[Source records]
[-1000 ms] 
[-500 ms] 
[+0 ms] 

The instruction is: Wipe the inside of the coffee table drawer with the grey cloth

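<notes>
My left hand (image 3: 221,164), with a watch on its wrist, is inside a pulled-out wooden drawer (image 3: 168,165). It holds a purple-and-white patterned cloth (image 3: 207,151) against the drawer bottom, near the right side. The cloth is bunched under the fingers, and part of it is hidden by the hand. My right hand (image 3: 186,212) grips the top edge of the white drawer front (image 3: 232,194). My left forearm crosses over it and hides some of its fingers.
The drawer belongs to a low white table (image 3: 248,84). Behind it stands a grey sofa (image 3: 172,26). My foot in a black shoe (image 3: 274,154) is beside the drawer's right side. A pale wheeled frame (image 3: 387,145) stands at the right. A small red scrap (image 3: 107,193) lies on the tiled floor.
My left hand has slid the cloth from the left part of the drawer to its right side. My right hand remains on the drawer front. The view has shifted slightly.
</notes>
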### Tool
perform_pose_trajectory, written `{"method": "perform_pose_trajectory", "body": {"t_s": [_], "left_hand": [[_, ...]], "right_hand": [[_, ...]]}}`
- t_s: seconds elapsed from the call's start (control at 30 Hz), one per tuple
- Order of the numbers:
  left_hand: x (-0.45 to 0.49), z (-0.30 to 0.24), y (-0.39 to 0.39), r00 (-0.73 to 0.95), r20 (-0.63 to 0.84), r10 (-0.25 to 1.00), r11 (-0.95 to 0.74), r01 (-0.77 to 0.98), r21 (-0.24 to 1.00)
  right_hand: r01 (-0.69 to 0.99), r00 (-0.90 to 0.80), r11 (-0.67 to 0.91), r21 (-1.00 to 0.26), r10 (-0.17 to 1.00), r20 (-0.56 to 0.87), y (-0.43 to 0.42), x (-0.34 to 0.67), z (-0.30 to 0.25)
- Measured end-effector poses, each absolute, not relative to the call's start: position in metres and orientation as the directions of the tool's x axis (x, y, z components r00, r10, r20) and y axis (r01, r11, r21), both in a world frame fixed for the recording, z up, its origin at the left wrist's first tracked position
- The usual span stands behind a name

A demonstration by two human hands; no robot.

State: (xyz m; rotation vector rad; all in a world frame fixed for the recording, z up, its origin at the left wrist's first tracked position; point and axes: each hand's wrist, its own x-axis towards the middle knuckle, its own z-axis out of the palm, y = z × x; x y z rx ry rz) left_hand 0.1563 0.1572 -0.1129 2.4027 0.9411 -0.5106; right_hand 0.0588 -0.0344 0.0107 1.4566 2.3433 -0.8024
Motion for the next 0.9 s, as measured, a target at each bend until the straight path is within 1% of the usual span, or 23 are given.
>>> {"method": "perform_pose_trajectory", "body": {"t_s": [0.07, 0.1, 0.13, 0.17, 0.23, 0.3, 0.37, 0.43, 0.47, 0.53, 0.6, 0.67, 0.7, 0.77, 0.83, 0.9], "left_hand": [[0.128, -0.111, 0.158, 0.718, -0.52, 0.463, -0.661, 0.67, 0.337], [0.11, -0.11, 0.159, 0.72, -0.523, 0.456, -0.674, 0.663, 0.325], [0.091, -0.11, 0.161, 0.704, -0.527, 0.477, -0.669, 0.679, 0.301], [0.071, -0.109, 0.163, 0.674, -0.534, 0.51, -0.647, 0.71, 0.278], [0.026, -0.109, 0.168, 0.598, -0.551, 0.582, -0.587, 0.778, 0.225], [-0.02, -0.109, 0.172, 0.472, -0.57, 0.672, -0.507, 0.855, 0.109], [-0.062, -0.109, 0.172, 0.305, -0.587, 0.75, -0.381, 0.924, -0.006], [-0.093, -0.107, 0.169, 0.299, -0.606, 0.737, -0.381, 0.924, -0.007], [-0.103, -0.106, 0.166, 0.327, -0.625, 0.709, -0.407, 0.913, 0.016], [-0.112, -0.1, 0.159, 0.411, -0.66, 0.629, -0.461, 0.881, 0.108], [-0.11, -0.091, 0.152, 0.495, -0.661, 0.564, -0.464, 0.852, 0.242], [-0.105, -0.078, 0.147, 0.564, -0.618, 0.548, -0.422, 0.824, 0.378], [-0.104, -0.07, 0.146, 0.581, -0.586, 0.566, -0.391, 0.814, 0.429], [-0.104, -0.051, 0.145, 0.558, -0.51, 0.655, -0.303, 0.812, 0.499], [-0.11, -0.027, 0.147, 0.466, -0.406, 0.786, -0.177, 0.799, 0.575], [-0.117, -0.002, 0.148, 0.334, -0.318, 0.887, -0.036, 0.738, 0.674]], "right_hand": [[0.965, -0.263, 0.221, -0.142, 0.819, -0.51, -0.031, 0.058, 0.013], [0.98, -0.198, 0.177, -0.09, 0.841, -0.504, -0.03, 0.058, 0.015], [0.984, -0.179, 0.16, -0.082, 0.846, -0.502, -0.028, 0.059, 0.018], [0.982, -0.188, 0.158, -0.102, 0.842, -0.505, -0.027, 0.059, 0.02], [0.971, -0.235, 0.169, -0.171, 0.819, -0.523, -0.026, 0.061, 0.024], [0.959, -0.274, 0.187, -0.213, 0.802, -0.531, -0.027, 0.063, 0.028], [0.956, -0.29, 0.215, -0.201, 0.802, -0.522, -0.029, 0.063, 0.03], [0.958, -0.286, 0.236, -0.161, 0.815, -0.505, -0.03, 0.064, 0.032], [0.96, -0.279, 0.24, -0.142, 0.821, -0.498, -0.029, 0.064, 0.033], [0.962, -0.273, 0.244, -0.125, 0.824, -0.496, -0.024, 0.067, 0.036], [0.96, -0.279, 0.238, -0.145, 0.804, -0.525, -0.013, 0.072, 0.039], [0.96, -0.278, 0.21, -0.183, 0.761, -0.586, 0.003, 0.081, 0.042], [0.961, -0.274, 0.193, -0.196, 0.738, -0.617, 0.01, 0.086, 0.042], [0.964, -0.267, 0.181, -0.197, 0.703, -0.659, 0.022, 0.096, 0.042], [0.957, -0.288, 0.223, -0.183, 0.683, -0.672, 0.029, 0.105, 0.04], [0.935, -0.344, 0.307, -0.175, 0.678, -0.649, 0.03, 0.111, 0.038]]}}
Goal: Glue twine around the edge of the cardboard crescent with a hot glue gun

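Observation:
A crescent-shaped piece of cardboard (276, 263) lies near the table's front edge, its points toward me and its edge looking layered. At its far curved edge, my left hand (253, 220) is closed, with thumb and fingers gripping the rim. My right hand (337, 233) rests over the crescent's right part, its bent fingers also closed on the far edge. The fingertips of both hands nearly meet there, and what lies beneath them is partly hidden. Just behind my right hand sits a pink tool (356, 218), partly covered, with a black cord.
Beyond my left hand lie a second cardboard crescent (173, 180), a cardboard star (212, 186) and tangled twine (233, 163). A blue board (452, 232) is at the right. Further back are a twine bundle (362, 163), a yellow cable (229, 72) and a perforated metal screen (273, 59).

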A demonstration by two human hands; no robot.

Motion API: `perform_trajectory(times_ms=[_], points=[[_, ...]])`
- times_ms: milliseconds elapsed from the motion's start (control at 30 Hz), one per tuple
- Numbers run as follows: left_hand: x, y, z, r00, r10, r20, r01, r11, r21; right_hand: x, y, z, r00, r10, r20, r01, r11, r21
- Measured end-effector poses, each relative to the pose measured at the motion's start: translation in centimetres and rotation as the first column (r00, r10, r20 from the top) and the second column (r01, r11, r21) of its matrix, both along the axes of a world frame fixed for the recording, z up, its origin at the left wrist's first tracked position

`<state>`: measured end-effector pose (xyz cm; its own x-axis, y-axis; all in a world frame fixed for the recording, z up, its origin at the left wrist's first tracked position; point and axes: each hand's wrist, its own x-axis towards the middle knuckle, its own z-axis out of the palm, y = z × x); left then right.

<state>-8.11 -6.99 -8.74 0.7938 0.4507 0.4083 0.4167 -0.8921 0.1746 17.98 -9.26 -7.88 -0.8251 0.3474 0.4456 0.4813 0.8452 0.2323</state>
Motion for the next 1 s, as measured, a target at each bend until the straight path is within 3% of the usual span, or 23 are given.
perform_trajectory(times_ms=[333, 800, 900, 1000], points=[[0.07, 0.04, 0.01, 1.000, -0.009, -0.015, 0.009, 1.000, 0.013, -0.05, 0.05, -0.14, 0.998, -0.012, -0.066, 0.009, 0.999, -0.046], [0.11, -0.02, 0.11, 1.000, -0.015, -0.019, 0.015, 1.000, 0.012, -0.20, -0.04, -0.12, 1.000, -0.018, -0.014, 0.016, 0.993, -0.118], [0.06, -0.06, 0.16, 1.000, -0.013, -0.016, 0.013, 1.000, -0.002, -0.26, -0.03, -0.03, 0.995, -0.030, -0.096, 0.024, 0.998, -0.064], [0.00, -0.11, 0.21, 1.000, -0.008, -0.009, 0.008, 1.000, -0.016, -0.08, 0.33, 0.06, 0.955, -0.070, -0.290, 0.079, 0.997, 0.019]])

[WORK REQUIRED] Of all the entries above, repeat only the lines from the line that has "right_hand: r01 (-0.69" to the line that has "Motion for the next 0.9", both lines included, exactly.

[SOLUTION FOR THIS PROBLEM]
  right_hand: r01 (-0.69 to 0.99), r00 (-0.90 to 0.80), r11 (-0.67 to 0.91), r21 (-1.00 to 0.26), r10 (-0.17 to 1.00), r20 (-0.56 to 0.87), y (-0.43 to 0.42), x (-0.34 to 0.67), z (-0.30 to 0.25)
- Measured end-effector poses, each absolute, not relative to the call's start: position in metres and orientation as the directions of the tool's x axis (x, y, z components r00, r10, r20) and y axis (r01, r11, r21), both in a world frame fixed for the recording, z up, its origin at the left wrist's first tracked position
- The usual span stands behind a name

A demonstration by two human hands; no robot.

State: (xyz m; rotation vector rad; all in a world frame fixed for the recording, z up, its origin at the left wrist's first tracked position; point and axes: each hand's wrist, its own x-axis towards the middle knuckle, its own z-axis out of the palm, y = z × x; x y z rx ry rz) left_hand 0.1563 0.1572 -0.1129 2.4027 0.9411 -0.5106; right_hand 0.0588 -0.0344 0.0107 1.4566 2.3433 -0.8024
Motion for the next 0.9 s, as measured, a target at each bend until the straight path is within 1% of the usual span, or 23 are given.

This finishes the exercise.